LastPass

A malicious actor copied personal information from LastPass' third-party cloud storage provider.

It also noted that while the company uses hashing and encryption methods to protect customer data, the malicious actors may use “brute force” in an attempt to guess customers’ master passwords and decrypt the copies of the vault data they stole. It recommended that those who do not follow these best practices change passwords for the websites they currently have stored in their LastPass account. [steal source code and technical information](https://www.cshub.com/attacks/news/lastpasss-source-code-stolen-in-data-breach) from LastPass’ development environment that was then used to target an employee.

Following breach, LastPass attackers have made off with unencrypted customer data and copies of backups of customer vault data.

I don’t doubt many users will be disappointed with LastPass and will be looking for an alternative password manager to store their passwords – perhaps even one that’s not cloud-based (though that comes with drawbacks, such as no password syncing capabilities, which makes life more difficult). Evaluate the content of your secure notes and data that LastPass automatically inserts in online forms, and change what can be changed. They know the users’ name, email address and phone number, and the online services they use, so users should be on the lookout for a variety of phishing attempts in the coming days and months. And if you were using a weak (or worse, previously leaked) master password when they were stolen, you’re screwed,” LastPass says that, if users followed best security practices – having a master password of 12+ characters and not having used it for other accounts – current password-cracking technology will get attackers nowhere. The encryption and decryption of data is performed only on the local LastPass client.”

LastPass CEO, Karim Toubba, has confirmed that a threat actor has stolen customer password vaults.

No company can be 100% safe from breaches; that’s a simple truth, but trust is paramount in the world of password management, and there can be little doubt that trust is being tested hard right now. For business customers using the federated login services provided by LastPass, Toubba says that the threat actor "did not have access to the key fragments stored in customer Identity Provider’s or LastPass’ infrastructure, and they were not included in the backups that were copied that contained customer vaults." The transparency in declaring breaches is always to be applauded, although questions remain as to why it has taken so long to determine and disclose that password vaults had been stolen. I also recommend, in the interests of better safe than sorry, that all users change their master password as doing so should re-encrypt the password vault after doing so. Fast forward to the end of November, and LastPass stated information obtained during that earlier compromise had enabled a threat actor to access "certain elements" of customer data within a third-party cloud storage service. I would have to agree, plus changing that master password to something much stronger.

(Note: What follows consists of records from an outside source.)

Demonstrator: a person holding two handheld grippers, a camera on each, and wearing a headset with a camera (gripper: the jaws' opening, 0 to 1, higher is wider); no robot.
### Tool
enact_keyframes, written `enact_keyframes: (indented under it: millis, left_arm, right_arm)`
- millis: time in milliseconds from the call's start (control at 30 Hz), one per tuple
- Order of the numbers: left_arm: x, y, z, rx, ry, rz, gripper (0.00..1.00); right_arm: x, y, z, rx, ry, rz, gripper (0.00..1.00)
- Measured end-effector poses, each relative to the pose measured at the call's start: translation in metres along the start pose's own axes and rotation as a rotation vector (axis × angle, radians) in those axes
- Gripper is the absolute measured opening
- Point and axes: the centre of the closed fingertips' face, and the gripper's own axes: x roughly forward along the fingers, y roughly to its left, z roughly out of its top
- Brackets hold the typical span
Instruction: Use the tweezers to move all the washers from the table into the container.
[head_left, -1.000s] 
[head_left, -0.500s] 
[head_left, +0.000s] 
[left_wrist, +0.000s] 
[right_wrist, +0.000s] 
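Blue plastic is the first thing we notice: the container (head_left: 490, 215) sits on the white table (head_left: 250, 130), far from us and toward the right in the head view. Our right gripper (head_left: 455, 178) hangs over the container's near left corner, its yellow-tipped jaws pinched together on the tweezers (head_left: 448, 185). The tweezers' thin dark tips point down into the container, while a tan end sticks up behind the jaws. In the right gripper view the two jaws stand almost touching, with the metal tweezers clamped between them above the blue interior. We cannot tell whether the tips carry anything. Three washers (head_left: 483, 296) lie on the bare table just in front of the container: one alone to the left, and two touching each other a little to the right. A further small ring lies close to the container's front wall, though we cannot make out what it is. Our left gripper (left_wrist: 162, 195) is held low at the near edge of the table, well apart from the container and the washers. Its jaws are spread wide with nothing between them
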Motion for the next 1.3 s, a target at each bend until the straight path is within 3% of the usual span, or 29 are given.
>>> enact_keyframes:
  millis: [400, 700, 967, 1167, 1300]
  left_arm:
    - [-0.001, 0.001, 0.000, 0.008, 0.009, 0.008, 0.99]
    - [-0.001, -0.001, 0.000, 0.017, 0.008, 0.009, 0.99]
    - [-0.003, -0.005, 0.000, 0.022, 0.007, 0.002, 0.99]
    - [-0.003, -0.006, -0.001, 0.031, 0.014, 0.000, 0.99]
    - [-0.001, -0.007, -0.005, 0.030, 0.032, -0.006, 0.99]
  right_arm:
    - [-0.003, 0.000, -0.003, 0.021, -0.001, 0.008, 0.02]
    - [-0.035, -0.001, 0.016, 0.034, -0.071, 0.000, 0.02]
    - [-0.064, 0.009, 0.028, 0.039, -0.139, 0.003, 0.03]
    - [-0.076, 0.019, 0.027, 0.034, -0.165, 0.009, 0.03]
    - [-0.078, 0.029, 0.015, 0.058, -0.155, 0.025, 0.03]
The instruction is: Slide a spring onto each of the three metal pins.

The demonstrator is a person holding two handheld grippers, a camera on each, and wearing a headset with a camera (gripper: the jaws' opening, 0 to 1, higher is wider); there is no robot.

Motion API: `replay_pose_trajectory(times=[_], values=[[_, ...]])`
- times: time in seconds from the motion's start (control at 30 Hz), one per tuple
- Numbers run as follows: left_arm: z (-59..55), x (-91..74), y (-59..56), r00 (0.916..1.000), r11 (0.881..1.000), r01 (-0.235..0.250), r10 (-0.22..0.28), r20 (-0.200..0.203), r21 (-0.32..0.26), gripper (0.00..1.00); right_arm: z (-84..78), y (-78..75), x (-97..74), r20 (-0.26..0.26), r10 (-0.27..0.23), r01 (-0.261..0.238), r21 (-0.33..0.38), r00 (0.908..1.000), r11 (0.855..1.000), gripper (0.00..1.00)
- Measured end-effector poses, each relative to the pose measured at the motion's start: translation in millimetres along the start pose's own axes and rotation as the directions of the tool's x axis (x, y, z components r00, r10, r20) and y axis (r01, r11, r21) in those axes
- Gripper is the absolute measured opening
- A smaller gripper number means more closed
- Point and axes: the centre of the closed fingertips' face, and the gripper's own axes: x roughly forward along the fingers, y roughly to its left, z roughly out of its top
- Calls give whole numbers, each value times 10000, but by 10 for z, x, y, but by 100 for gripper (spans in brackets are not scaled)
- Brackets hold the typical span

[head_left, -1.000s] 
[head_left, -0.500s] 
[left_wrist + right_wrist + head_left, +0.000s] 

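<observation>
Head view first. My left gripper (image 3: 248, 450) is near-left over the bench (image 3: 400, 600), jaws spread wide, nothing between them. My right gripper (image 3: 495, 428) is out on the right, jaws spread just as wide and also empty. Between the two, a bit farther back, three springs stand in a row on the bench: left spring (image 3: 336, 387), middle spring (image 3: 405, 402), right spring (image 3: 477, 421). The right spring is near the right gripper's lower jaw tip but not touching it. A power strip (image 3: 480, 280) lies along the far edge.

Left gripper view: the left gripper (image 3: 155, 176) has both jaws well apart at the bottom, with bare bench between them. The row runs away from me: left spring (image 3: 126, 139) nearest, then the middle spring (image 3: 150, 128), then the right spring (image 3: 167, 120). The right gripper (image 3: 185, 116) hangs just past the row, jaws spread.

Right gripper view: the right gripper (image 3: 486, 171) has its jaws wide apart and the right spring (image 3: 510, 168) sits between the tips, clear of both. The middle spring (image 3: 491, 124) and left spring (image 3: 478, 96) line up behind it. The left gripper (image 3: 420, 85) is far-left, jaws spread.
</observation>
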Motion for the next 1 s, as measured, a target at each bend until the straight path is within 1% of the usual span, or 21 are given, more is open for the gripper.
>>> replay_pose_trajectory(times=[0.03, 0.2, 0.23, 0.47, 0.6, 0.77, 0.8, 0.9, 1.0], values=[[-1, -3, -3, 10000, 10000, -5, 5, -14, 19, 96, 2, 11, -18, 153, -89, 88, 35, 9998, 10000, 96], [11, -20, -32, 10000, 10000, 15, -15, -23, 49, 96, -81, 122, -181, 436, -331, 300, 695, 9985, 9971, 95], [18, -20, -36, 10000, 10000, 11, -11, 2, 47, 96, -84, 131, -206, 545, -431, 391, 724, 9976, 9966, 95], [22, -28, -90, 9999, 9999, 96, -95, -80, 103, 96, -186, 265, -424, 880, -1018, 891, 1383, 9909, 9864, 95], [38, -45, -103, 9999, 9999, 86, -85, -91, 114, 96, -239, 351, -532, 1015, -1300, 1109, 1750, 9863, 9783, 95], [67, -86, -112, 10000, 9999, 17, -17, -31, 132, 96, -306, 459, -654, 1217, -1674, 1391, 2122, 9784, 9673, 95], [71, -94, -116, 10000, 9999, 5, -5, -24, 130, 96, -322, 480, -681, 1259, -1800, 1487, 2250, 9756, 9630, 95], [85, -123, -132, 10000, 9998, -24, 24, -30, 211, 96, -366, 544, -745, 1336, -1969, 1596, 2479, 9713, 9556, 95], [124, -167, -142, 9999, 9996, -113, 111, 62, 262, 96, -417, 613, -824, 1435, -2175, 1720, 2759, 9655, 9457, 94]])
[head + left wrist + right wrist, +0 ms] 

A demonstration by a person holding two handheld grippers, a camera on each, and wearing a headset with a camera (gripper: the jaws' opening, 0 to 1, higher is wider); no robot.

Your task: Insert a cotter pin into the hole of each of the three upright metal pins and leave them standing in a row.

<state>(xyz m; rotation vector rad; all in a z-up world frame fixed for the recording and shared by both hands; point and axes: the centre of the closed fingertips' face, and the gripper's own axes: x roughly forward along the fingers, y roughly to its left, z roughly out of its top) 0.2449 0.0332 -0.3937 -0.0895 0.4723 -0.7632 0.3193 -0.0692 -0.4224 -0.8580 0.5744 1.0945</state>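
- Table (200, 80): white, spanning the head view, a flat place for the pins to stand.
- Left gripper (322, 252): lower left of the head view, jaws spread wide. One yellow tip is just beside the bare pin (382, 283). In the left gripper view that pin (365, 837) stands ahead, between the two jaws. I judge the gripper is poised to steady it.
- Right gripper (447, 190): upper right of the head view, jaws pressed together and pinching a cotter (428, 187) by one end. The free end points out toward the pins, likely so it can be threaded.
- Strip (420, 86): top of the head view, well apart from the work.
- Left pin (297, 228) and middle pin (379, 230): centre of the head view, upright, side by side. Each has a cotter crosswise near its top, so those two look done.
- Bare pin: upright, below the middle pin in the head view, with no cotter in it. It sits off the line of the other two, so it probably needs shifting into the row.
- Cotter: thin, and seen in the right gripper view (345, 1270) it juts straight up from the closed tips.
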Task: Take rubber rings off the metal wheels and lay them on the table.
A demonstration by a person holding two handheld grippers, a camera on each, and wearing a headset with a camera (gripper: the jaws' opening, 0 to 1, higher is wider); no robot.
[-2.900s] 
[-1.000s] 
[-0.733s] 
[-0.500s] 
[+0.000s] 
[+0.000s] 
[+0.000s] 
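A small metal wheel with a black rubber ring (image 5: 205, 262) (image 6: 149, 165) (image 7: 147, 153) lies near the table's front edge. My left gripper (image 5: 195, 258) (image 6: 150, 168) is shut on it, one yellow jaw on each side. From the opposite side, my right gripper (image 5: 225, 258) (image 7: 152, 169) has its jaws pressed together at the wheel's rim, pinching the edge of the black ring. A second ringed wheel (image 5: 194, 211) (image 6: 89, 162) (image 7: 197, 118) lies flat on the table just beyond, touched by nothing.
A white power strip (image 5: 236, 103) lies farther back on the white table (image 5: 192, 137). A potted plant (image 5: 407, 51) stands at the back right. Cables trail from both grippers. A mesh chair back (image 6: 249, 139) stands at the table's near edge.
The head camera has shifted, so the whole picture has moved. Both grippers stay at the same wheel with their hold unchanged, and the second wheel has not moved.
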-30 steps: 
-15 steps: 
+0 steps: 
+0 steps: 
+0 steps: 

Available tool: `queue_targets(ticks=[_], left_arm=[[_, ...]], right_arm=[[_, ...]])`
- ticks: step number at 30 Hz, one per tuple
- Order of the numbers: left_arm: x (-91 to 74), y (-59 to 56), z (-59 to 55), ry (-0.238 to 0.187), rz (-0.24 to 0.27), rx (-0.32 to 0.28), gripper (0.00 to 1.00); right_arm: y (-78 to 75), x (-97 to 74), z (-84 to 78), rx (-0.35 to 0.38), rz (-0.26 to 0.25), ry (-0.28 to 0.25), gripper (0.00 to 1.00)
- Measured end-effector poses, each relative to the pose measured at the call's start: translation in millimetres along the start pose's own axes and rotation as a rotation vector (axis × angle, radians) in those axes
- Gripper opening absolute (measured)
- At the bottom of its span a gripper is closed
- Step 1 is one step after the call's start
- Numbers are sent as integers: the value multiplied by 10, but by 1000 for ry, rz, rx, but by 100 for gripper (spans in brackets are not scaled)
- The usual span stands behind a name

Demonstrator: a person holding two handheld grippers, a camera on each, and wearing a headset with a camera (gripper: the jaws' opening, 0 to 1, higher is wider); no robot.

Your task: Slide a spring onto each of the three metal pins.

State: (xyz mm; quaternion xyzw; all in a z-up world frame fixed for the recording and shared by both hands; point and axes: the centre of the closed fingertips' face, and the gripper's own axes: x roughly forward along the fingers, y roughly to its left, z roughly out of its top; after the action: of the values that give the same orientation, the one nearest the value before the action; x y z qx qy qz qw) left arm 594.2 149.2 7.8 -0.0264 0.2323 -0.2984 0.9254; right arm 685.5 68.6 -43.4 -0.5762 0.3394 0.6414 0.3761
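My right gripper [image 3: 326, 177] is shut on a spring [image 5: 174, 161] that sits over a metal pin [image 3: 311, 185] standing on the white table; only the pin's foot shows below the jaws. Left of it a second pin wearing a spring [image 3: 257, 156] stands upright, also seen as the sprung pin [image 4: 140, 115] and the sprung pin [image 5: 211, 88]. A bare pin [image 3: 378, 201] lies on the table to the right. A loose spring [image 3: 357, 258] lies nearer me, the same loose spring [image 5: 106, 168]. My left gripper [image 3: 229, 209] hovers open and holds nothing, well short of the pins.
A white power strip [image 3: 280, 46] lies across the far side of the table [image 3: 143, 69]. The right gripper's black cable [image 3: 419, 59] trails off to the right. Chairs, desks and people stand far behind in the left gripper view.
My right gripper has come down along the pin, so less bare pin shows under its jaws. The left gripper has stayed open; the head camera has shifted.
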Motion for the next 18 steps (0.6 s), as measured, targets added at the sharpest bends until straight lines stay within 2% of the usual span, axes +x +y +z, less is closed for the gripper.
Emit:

The company advised certain users to consider changing their passwords for websites they have stored with the service.

And while it may be true strong master passwords could prove challenging to guess, even the strongest passwords could be at risk if they were used on another site that was previously breached. In those cases, LastPass advised users to go in and change the passwords of all the websites they have stored which could mean a grueling, laborious day of frantically resetting account information awaits. With that data in hand, the attackers can potentially access users’ entire collection of passwords and other data stored with LastPass if they can find a way to guess a user’s master password. At the same time though, that high concentration of sensitive information makes password manager sites some of the most mouth-watering targets for bad actors. For those users, it could take attackers “millions of years” to crack those codes using “generally-available password-cracking technology,” according to the CEO. In an update announcement two days before Christmas, LastPass CEO Karim Toubba admitted the attackers were able to successfully copy a backup of customer vault data.

Indeed, the company has since discovered that an unknown hacker group gained access to backup data that includes encrypted and unencrypted information. “The ...

The password manager also promised to perform “an exhaustive analysis of every account with signs of any suspicious activity within our cloud storage service.” If customers’ passwords vaults can only be unlocked with their master passwords, LastPass emphasized that hackers may still try to guess customer passwords by using brute force, social engineering, or phishing attacks. Indeed, the company has since discovered that an unknown hacker group gained access to backup data that includes encrypted and unencrypted information.